WORK INSTRUCTION
Look below for the line with "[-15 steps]" and the line with "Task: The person". Copy exactly those two lines and every line between, but not the pictures.

SOURCE DATA
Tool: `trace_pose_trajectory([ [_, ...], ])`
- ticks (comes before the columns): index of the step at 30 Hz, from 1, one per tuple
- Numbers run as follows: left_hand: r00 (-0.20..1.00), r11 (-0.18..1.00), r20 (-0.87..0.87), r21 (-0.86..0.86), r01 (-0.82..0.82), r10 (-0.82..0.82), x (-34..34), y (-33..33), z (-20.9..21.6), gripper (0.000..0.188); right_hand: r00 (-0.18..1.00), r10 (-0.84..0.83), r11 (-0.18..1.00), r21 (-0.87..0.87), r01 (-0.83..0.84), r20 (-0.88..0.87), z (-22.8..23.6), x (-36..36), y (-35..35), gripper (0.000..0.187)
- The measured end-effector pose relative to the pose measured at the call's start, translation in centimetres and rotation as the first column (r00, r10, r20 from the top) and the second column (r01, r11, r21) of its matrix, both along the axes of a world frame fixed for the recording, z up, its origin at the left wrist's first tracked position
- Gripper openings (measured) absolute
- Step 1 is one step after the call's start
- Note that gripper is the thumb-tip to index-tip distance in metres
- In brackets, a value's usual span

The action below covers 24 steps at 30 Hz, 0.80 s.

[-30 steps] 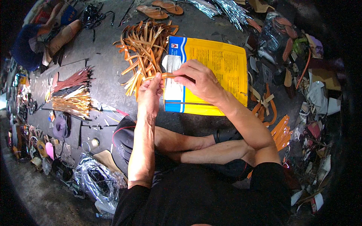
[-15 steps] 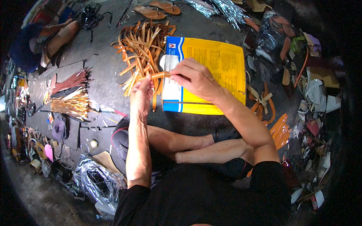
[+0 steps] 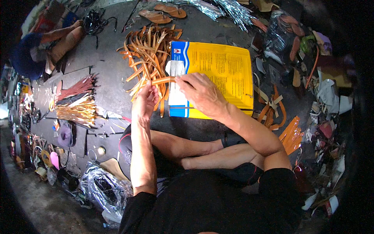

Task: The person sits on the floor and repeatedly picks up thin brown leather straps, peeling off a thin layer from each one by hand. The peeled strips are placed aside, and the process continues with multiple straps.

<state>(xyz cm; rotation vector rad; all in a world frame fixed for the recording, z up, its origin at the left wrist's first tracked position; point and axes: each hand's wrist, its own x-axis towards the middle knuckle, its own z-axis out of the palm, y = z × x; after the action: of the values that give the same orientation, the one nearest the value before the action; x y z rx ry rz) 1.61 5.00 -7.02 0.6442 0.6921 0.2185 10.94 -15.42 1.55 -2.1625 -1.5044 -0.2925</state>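
A flat orange-tan strap (image 3: 163, 80) is stretched between my two hands, over the left edge of a yellow, white and blue panel (image 3: 218, 62). My left hand (image 3: 145, 97) pinches one end of it between thumb and finger. At the other end, my right hand (image 3: 200, 91) grips the strap with its fingertips, above the panel's white band. A heap of similar orange-tan straps (image 3: 150, 46) lies on the floor just beyond my left hand. On the panel's left part rests a white crumpled piece (image 3: 175, 68), partly behind my right hand.
Sandals (image 3: 156, 16) and silvery strips (image 3: 233, 13) lie at the far side. Bundled red, black and gold strips (image 3: 76, 101) lie to the left, near another seated person (image 3: 29, 54). Clear plastic (image 3: 103, 187) is at lower left; orange straps (image 3: 291, 134) and mixed scraps (image 3: 327, 97) lie right.
My right hand has come slightly down and nearer, and its fingers have lowered toward the panel. My left hand has shifted a little nearer. The strap stays held between them.
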Motion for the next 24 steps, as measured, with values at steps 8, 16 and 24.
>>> trace_pose_trajectory([
  [8,0.973,0.74,0.194,0.671,-0.041,-0.122,3.4,5.4,11.7,0.04,0.966,-0.14,0.98,0.112,0.167,-0.218,3.0,1.3,-4.8,0.044],
  [16,0.971,0.408,-0.102,0.894,0.185,-0.217,3.0,8.4,7.9,0.054,0.703,-0.603,0.612,0.346,0.711,-0.379,5.0,11.8,-27.6,0.028],
  [24,0.977,0.474,-0.13,0.859,0.196,-0.168,-0.3,-0.5,6.7,0.044,0.388,-0.901,0.251,-0.493,0.833,0.196,-12.5,9.5,-35.6,0.032],
])
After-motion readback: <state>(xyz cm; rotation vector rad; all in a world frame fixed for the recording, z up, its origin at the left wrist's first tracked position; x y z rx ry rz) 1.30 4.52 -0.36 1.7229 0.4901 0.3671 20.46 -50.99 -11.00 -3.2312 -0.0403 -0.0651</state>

YOUR RESPONSE
[-15 steps] 
[+0 steps] 

Task: The person sits on the floor and repeatedly picks up thin brown leather straps, peeling off a thin layer from each one by hand. The peeled strips are placed aside, and the process continues with multiple straps.

For this exercise, nothing more remains to be done.